Yanımızda, hemen yanımızdaki Yunanistanın kişi
başına elektrik enerjisi tüketimi 5.600 kilovat saat. Türkiyenin,
Yunanistan seviyesine gelmesi için yaklaşık olarak 200 milyar
doların üzerinde yatırım yapması lazım. Türkiye
enerjiyi doğru ve verimli kullanacak ama yeni enerji
kaynaklarının yatırımına da girecek. Diyorlar ki:
Türkiye rüzgâr enerjisine girsin, sıfır karbondioksit emisyonlu.
Maksimum, siz, yüzde 10, yüzde 15 yapabilirsiniz, bunun etütleri, incelemeleri
yapıldığı zaman, şu andaki teknolojiyle. Elli sene
sonraki teknolojiyi bilmiyoruz. Bunu özellikle söyleyeyim. Rüzgâr enerjisiyle
ilgili Türkiyenin potansiyeli bugünkü teknolojiye göre yaklaşık
yüzde 15, ürettiğimiz enerjinin ancak yüzde 15i. Dolayısıyla,
dünyayı biz karbondioksit olarak kirletmiyoruz. Dünyayı
kirletmediğimiz hâlde o ülkeler geliyor, bazı sivil toplum örgütleri
bize geliyorlar, akıl veriyorlar. Önce diyoruz kendi ülkendeki
pisliği temizle. Bu sadece o ülkenin sorunu da değil,
yanlış anlaşılmasın, bu dünyanın sorunu. Bu
problemi çözmek için bugün atmosfere attığımız karbondioksitin
atmosferde bozulma süresi elli ile altmış yıl. Yani bugün
çözümlere başlamazsak yarın bununla ilgili geç kalmış
oluruz. Bunu da özellikle belirtmek istiyorum.
Küresel
ısınmayla ilgili ne olacak önümüzdeki yıllarda? Seller artacak.

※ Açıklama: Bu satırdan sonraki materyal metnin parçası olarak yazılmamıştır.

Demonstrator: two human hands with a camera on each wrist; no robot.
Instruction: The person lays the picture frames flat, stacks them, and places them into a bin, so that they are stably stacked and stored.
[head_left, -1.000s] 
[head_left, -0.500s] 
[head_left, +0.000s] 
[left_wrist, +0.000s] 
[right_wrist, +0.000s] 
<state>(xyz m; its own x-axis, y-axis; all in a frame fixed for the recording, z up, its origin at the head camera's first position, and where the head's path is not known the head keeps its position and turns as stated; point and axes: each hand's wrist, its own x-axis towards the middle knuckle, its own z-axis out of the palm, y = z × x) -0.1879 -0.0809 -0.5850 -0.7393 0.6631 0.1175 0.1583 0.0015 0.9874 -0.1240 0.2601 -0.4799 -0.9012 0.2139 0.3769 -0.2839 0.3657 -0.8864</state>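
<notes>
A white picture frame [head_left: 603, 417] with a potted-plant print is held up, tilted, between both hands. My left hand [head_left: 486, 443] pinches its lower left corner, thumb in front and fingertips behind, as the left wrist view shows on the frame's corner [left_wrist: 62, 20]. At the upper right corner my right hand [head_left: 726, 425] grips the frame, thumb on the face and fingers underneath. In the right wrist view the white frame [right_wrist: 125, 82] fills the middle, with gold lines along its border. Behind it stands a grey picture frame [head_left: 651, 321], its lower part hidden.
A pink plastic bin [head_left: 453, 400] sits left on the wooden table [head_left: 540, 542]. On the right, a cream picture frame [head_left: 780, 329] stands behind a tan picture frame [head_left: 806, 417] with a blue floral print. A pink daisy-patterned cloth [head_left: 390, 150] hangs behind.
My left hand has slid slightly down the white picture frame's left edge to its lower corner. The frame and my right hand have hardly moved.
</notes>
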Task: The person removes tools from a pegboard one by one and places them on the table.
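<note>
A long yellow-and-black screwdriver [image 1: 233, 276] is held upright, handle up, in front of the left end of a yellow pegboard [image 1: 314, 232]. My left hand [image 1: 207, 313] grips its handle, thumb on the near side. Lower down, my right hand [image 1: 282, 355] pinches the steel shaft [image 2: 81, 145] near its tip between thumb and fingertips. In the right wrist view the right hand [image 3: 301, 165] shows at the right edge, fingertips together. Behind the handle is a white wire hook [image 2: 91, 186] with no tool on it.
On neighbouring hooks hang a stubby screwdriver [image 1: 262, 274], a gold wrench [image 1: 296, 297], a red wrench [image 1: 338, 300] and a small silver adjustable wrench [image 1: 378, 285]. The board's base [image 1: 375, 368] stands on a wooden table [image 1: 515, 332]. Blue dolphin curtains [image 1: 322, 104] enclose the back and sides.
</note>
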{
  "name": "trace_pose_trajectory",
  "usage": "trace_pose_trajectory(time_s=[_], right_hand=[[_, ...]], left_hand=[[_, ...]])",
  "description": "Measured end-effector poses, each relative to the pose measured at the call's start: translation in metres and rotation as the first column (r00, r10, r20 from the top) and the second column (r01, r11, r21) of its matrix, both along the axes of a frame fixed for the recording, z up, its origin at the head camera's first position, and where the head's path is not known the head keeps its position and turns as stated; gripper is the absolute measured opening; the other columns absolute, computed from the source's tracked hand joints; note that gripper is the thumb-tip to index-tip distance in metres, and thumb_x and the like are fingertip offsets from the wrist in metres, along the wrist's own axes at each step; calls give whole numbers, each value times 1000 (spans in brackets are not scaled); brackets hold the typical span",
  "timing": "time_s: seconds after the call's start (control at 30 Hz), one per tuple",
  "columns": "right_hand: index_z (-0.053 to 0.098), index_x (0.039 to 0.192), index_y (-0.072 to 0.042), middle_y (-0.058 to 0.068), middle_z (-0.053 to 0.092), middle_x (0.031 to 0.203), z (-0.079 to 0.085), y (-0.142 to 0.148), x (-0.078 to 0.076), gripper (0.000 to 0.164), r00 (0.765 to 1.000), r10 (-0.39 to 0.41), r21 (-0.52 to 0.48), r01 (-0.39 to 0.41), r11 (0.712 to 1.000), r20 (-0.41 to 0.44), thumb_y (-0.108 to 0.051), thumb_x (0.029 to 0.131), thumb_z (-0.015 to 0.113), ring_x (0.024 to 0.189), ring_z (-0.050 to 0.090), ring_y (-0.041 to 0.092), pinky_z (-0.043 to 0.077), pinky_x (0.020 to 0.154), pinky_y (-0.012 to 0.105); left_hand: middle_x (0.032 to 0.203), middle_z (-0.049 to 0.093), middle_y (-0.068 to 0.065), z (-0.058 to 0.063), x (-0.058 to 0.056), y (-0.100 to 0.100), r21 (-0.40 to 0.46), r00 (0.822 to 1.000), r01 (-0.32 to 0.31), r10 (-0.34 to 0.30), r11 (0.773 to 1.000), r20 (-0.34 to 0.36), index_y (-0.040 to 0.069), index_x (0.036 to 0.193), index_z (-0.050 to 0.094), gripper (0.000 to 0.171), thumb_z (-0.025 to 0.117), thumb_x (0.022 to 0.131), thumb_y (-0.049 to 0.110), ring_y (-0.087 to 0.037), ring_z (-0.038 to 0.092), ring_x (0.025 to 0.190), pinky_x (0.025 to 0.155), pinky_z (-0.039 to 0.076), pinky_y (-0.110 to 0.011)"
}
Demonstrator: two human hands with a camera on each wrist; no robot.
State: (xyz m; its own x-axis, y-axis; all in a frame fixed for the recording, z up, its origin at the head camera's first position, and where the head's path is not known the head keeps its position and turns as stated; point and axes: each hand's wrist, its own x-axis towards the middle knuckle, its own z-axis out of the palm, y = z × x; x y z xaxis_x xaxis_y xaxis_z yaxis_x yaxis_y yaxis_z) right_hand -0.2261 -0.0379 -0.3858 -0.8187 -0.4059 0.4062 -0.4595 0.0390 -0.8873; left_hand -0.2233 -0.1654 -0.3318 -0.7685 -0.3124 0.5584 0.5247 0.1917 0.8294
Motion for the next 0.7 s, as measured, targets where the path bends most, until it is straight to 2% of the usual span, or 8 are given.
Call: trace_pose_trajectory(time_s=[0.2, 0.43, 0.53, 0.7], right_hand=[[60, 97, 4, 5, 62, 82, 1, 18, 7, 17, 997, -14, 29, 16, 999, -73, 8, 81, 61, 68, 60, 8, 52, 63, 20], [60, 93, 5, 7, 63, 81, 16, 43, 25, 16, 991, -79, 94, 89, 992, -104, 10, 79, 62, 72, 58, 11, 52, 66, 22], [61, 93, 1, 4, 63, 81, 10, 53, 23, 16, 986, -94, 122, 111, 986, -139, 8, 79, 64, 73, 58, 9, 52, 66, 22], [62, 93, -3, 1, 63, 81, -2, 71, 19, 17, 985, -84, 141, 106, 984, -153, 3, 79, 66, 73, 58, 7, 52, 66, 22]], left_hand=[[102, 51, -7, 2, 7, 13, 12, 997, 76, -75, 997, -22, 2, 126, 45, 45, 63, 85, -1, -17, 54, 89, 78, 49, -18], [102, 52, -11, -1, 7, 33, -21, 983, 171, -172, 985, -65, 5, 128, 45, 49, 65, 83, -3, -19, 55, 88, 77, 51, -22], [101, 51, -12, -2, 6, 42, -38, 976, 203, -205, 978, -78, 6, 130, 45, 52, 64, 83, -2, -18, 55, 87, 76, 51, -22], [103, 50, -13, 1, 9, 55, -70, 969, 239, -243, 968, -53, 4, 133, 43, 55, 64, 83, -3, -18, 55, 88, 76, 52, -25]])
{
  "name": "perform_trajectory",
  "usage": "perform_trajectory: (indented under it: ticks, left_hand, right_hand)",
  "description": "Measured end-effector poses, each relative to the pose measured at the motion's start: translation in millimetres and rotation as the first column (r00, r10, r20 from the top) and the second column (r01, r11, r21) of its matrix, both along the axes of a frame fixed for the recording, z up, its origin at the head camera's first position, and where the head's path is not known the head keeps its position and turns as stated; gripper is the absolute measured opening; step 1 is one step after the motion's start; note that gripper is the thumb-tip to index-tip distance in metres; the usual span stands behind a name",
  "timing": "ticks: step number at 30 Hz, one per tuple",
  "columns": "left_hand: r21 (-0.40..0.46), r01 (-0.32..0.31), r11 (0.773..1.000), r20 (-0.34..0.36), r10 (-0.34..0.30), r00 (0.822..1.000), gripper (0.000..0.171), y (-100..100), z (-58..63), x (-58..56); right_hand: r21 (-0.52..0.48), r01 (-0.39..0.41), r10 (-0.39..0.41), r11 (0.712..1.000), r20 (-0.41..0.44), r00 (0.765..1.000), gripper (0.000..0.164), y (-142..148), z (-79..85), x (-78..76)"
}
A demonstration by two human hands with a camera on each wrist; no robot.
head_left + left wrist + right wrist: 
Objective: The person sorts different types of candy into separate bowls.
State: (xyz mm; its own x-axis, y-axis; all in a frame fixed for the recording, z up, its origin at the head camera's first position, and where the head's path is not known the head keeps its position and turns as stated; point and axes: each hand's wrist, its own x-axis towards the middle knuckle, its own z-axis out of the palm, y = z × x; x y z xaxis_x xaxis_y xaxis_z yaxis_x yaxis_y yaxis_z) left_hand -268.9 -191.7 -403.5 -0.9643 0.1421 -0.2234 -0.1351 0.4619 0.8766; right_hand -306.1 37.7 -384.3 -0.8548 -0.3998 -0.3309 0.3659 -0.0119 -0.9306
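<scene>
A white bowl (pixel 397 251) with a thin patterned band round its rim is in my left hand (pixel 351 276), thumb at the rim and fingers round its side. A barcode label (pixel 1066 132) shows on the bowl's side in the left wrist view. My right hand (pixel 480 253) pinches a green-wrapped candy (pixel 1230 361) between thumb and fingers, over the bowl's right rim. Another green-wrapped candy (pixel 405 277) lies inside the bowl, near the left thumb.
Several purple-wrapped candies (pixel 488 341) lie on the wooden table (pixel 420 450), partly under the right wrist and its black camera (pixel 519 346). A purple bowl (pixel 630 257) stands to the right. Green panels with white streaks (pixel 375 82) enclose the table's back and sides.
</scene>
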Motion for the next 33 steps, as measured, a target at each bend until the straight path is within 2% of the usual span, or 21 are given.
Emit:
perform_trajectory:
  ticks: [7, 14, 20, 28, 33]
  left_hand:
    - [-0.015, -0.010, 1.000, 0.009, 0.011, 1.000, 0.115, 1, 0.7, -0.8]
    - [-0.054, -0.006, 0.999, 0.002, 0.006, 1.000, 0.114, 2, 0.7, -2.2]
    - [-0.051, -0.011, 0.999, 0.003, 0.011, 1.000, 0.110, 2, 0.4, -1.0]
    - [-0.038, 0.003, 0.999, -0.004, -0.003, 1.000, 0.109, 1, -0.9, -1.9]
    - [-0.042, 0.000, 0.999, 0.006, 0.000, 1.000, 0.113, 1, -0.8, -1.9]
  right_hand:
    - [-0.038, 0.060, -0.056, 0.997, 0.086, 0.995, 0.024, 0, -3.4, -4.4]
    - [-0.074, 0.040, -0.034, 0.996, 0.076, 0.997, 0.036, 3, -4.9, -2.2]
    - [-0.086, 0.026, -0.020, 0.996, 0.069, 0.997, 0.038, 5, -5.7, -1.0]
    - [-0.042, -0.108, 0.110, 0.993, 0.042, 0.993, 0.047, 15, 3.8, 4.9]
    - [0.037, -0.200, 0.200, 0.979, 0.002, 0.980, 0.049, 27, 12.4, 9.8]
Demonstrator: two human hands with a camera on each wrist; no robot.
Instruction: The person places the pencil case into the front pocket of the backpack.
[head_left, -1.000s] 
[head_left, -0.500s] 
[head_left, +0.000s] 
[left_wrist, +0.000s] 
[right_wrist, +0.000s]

Sel artarsa ne olur? Artsın sel. Evet, bir kere, sel
arttığı zaman su şebeke sistemi baştan sona tahrip
olacak, tarımsal alanlar ciddi şekilde tahrip olacak, tarımdan
sağlıklı ürün almanız mümkün olmayacak noktaya gelecek. Bir
yanda anormal yağışlar olacak -ki Türkiyenin Karadeniz
Bölgesinde ciddi yağışlar bekliyoruz önümüzdeki dönemlerde,
yirmi, otuz yıllık periyotta- ama Akdeniz Bölgesi, İç Anadolu
Bölgesi, Güneydoğu Anadolu Bölgesinde de yağışlarda azalma
olacak. İşte tarımda buna göre ne gibi çözümler üretmemiz
lazım, bu raporda detaylarıyla var.
Altını
özellikle çizerek söylüyorum: Su kaynaklarımızın doğru
yönetimi için özellikle suda ne gibi yönetim sistemi oluşturmamız
lazım? Su kanununun detaylı olarak altbaşlığı bu
raporda var, detaylı olarak verdik burada; nasıl bir yönetim
oluşturulmalı, bunları detaylı olarak raporda zikrettik.
Yine, özellikle
önümüzdeki dönemde, biliyorsunuz, küresel ısınmayla birlikte
yağış rejiminde değişmenin yanında çok ciddi
olumsuzluklardan biri de kar yağışlarında ciddi azalmalar
oluyor. Kar yağmaması demek su kaynaklarının
tutulmaması demektir. Su tutulmadığı zaman sizin kaliteli
suyu temin etmeniz ve bunları sağlıklı noktaya
ulaştırmanız mümkün değildir. Bugün Finlandiya, bugün
İsveç, bugün Norveç gibi ülkeler düne kadar kayakçılıktan para
kazanırken bugün bu ülkeler bas bas bağırıyor, kar
yağmıyor, suni karlar yapıyorlar. Dünyayı ciddi
şekilde bu konu tehdit ediyor. Bu konuyu çözmek için, benim bölgem-senin
bölgen değil, ülkenin problemini çözmek için el birliğiyle -ben bunu
özellikle söylüyorum- iktidarından muhalefetine varıncaya kadar bütün
milletvekillerimizle beraber böyle bir dostane, bir samimiyet, bir birlik
beraberlik içerisinde bu çalışma yapıldı. Bunu özellikle
belirtiyorum. Hiç kimseden
Muhalefetse muhalefetliliğini söyle dedik,
orada bu rapora detaylarıyla yansımalarını gösterdik. Çünkü
bu sorun Türkiyenin sorunu. Bunu çözmemiz için el birliğiyle
çalışmalar yapmamız gerekiyor.
Peki, Türkiyede
sanayide ne yapmamız lazım? Ana başlıklar olarak
yapmamız gerekenler üzerinde de duracağım. Sanayide enerji
yoğun bir sanayicilik var bizde. Hem enerjiyi ithal ediyoruz hem de enerji
yoğun bir sanayicilik yapıyoruz. Nedir? Demir çelik sanayisi. Nedir?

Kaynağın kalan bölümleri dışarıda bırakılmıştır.